Aim of the task:
Restate each line of the listing exactly, without carrying over any pictures.

Data provided:
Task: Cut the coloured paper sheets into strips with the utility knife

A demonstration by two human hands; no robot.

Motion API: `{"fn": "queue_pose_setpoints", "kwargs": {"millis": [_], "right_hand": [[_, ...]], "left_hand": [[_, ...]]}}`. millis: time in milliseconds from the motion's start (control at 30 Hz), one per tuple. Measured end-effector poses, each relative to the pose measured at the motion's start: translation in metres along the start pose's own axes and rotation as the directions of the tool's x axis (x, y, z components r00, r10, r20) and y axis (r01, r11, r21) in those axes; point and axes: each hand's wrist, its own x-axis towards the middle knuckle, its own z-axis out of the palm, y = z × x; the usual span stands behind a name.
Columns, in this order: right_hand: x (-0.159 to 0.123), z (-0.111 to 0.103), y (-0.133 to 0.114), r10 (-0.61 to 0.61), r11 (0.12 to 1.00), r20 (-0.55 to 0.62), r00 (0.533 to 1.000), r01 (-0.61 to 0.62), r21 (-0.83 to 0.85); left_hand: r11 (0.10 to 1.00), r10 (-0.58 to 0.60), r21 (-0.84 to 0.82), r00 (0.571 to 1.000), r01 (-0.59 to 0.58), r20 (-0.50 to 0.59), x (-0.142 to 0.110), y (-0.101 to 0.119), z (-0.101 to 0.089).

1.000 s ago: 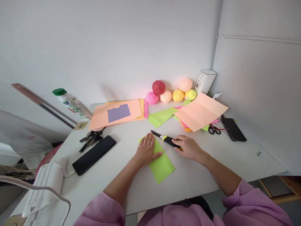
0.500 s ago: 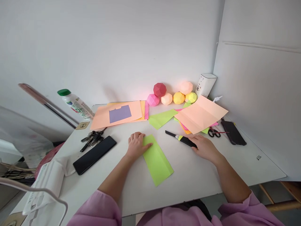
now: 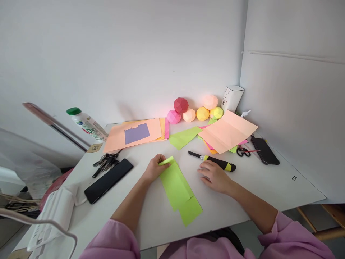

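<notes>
Between my hands lies light green paper (image 3: 176, 183), its lower end showing as a second, offset piece (image 3: 190, 211). My left hand (image 3: 155, 168) pinches the paper's top left edge, which curls up off the table. A black and yellow-green utility knife (image 3: 219, 163) rests on the white table with its blade out, pointing left. Just below it is my right hand (image 3: 214, 176), holding nothing, its fingers loosely bent and apart.
Coloured paper balls (image 3: 181, 105) sit along the wall. Peach sheets (image 3: 229, 131) lie on coloured papers at right, near scissors (image 3: 243, 151) and a dark phone (image 3: 265, 151). At left are a black phone (image 3: 108, 181), keys (image 3: 107, 163), a bottle (image 3: 90, 126) and a white power strip (image 3: 55, 216).
My right hand has let go of the utility knife and come left, toward the green paper. My left hand has gone from pressing flat to pinching its edge; the lower piece now sticks out.
</notes>
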Motion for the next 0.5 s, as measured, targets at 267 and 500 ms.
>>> {"fn": "queue_pose_setpoints", "kwargs": {"millis": [267, 500], "right_hand": [[-0.003, 0.015, -0.025, -0.326, 0.924, 0.286, 0.901, 0.239, 0.3], [-0.003, 0.021, -0.033, -0.286, 0.942, 0.382, 0.879, 0.184, 0.282]], "left_hand": [[0.694, -0.214, -0.712, 0.975, 0.107, -0.062, 0.011, -0.006, -0.035], [0.539, -0.396, -0.841, 0.864, -0.056, -0.311, 0.021, -0.009, -0.029]]}}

Solution to the problem:
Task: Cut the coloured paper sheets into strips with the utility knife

A demonstration by two human hands; no robot.

Motion API: `{"fn": "queue_pose_setpoints", "kwargs": {"millis": [_], "right_hand": [[_, ...]], "left_hand": [[_, ...]]}}`. millis: time in milliseconds from the motion's start (control at 30 Hz), one per tuple. Measured end-effector poses, each relative to the pose measured at the motion's start: translation in metres along the start pose's own axes and rotation as the directions of the tool's x axis (x, y, z components r00, r10, r20) and y axis (r01, r11, r21) in those axes; point and axes: each hand's wrist, its own x-axis towards the middle knuckle, its own z-axis out of the palm, y = z × x; the usual span stands behind a name.
Columns, in this order: right_hand: x (-0.159 to 0.123), z (-0.111 to 0.103), y (-0.133 to 0.114), r10 (-0.61 to 0.61), r11 (0.12 to 1.00), r20 (-0.55 to 0.62), r00 (0.533 to 1.000), r01 (-0.61 to 0.62), r21 (-0.83 to 0.85); left_hand: r11 (0.10 to 1.00), r10 (-0.58 to 0.60), r21 (-0.84 to 0.82), r00 (0.571 to 1.000), r01 (-0.59 to 0.58), r20 (-0.50 to 0.59), x (-0.142 to 0.110), y (-0.101 to 0.119), z (-0.101 to 0.089).

1.000 s ago: 
0.500 s ago: 
now: 

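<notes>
Between my hands lies light green paper (image 3: 176, 183), its lower end showing as a second, offset piece (image 3: 190, 211). My left hand (image 3: 155, 168) pinches the paper's top left edge, which curls up off the table. A black and yellow-green utility knife (image 3: 219, 163) rests on the white table with its blade out, pointing left. Just below it is my right hand (image 3: 214, 176), holding nothing, its fingers loosely bent and apart.
Coloured paper balls (image 3: 181, 105) sit along the wall. Peach sheets (image 3: 229, 131) lie on coloured papers at right, near scissors (image 3: 243, 151) and a dark phone (image 3: 265, 151). At left are a black phone (image 3: 108, 181), keys (image 3: 107, 163), a bottle (image 3: 90, 126) and a white power strip (image 3: 55, 216).
My right hand has let go of the utility knife and come left, toward the green paper. My left hand has gone from pressing flat to pinching its edge; the lower piece now sticks out.
</notes>
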Motion for the next 0.5 s, as measured, targets at 267 and 500 ms.
>>> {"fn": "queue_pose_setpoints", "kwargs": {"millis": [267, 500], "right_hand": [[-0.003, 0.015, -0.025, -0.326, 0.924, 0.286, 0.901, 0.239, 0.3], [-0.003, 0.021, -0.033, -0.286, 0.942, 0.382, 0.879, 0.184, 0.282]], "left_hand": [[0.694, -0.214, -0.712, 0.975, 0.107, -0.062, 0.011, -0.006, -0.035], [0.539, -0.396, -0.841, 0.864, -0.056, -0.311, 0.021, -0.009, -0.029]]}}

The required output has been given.